▶ **Action item**
State how many lines of the records contain the string "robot", and give no other information.

Records from a data collection:
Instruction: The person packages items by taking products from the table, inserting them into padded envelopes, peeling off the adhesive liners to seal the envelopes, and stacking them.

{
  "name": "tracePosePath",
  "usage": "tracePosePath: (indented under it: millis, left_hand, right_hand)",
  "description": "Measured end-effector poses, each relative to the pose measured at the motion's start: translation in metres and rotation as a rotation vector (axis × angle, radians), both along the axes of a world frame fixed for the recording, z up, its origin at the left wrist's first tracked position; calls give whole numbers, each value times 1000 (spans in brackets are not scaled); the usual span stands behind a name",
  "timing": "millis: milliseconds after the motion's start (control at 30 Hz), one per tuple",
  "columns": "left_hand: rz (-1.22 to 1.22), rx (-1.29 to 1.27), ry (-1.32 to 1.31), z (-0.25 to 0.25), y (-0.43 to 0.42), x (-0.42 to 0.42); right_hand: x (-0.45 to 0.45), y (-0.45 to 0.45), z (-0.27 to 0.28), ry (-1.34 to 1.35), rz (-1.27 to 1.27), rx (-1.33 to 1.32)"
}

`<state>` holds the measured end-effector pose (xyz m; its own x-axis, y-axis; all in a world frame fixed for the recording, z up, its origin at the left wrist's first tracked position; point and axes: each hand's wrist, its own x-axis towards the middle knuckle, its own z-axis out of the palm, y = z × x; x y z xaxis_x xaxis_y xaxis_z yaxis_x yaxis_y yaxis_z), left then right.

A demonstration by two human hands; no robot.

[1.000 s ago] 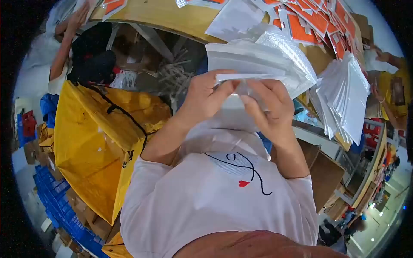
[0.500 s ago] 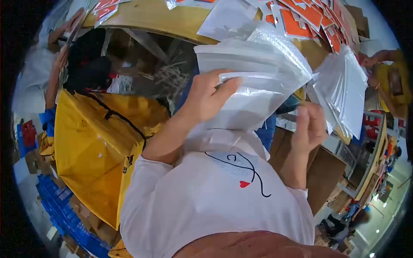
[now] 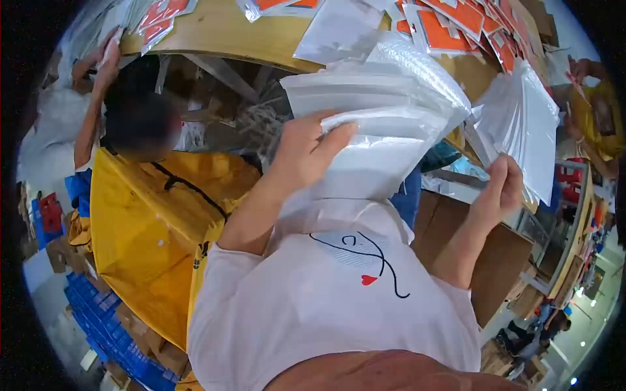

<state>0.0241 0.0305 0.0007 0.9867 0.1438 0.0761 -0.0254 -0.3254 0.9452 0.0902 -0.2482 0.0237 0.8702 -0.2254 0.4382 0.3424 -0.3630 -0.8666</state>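
My left hand is closed around the left edge of a fanned stack of clear plastic bags, thumb on top. The bags rest against my lap and lean on the table edge. A bubble-textured piece of plastic lies at the top right of this stack. My right hand has its thumb and fingers pinched together at the lower left edge of a second stack of white plastic sleeves. Whether a sleeve is between those fingertips I cannot make out.
Orange cards in clear packaging are heaped on the wooden table. A large yellow bag stands at my left, a cardboard box at my right. One person works at far left, another in yellow at far right.
My right hand has moved right, away from the bags on my lap to the second stack, and its fingers have drawn together. My left hand keeps its hold, shifted slightly left and down.
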Motion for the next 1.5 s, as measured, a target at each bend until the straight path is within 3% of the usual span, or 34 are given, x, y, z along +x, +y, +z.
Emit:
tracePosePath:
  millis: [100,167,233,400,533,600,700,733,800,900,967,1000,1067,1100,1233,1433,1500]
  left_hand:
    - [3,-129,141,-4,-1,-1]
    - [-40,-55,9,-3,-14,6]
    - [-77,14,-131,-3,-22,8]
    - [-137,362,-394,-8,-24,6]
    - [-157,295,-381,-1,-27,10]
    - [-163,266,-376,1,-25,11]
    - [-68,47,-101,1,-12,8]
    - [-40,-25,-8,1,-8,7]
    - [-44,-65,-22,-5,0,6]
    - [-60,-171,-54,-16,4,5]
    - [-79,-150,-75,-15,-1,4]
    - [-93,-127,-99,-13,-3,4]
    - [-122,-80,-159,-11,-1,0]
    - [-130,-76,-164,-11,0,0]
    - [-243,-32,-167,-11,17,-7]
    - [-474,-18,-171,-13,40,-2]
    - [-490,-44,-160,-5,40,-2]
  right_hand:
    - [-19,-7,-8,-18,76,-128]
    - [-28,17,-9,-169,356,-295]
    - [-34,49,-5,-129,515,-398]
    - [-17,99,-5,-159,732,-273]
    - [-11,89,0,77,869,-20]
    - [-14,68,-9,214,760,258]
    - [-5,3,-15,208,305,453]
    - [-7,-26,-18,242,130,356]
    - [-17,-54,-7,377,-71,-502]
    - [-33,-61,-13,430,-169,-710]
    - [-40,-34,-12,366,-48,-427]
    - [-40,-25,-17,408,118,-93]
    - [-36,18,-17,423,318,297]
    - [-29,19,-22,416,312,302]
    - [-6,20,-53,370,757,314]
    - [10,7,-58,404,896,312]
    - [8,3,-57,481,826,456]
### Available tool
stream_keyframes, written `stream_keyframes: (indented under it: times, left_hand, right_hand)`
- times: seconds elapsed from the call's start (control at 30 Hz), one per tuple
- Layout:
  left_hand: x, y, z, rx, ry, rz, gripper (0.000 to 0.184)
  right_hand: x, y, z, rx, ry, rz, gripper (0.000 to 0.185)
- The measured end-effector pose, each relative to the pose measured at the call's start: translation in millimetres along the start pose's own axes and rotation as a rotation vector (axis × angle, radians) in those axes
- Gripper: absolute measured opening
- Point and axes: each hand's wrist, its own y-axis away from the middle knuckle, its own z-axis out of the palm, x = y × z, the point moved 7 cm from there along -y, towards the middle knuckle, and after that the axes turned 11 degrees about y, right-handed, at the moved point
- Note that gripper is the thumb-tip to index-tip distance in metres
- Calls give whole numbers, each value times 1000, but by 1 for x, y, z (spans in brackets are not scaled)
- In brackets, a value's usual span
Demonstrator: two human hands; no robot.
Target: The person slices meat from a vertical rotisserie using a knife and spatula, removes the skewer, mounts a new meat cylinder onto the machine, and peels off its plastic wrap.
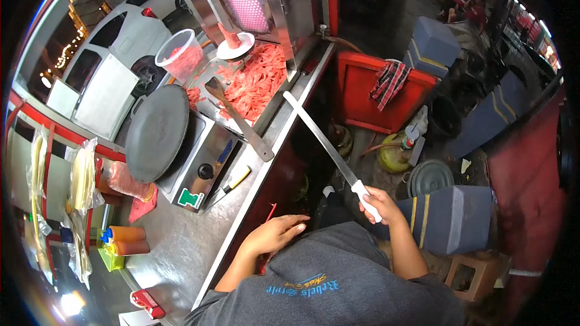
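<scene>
My right hand (382, 205) is wrapped around the white handle of a long knife (326, 143). Its straight blade points away from me, with the tip close to the counter's edge. My left hand (277, 233) is held low in front of my dark shirt, fingers stretched out and nothing seen in it. Thinly sliced reddish meat (260, 81) is heaped on the metal tray below an upright grill (248, 9). A small piece of meat (229, 37) stands on the spit's white disc. Across the tray's edge lies a wooden-bladed spatula (238, 119).
A dark round griddle (158, 133) sits over a stove (202, 166) on the steel counter (181, 238). Beside it are a smaller knife (232, 182), sauce bottles (128, 241) and a clear tub (179, 55) of meat. Right of me are a red panel (362, 93) and grey boxes (456, 220).
</scene>
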Motion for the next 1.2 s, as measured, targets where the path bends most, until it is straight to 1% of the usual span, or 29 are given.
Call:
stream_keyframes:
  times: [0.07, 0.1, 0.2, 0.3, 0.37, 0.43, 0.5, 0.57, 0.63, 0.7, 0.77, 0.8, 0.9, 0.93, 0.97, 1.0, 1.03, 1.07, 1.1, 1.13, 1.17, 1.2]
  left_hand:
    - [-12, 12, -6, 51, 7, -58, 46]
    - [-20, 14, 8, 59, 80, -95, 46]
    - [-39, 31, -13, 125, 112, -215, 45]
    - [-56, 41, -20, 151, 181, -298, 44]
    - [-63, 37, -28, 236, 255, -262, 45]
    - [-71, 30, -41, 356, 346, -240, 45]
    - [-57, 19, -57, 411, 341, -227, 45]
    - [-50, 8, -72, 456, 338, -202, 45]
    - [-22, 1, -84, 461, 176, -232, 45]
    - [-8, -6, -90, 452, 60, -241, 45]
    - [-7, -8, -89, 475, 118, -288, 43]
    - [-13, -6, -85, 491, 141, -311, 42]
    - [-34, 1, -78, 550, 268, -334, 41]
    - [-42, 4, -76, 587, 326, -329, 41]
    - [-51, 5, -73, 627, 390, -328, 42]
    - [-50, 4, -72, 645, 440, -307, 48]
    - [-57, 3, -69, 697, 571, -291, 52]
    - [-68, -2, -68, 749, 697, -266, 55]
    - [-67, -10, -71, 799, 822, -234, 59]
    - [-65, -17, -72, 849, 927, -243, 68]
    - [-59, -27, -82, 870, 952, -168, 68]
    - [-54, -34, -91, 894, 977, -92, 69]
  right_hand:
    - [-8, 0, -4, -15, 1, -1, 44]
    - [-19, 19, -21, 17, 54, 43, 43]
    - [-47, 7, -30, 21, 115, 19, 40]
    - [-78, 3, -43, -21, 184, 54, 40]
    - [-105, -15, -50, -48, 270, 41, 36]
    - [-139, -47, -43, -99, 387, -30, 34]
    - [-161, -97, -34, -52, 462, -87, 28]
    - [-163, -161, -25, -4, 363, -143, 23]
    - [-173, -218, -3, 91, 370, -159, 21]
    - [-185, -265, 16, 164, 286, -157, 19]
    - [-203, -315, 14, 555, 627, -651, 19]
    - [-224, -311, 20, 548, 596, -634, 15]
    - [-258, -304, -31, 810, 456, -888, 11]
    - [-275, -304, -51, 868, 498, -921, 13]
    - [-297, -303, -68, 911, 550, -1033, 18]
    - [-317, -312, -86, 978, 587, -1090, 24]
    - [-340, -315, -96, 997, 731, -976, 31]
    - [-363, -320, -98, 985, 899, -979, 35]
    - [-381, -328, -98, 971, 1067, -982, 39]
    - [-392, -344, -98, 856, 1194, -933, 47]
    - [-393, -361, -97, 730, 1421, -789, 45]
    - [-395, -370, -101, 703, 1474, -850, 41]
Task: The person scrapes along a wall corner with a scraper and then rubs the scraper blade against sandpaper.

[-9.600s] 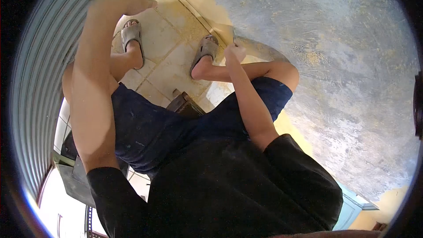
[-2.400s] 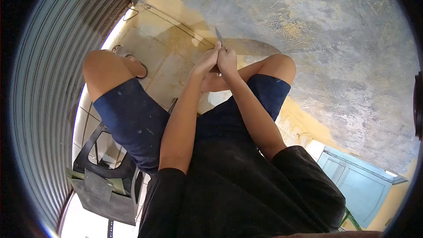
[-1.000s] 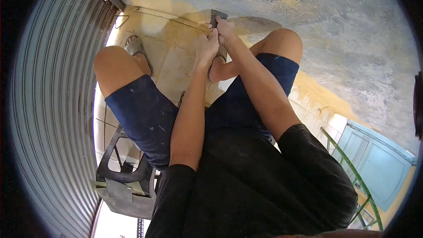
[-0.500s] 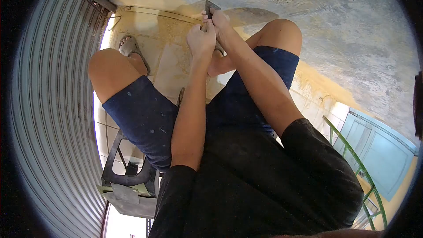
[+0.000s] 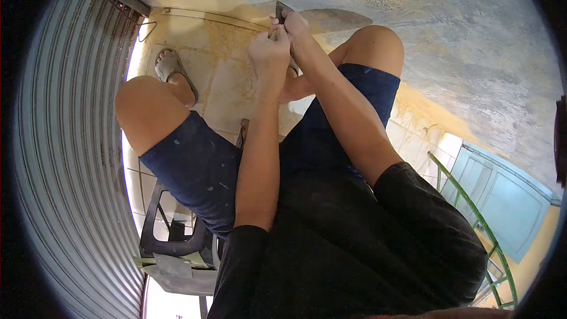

▶ **Response area**
2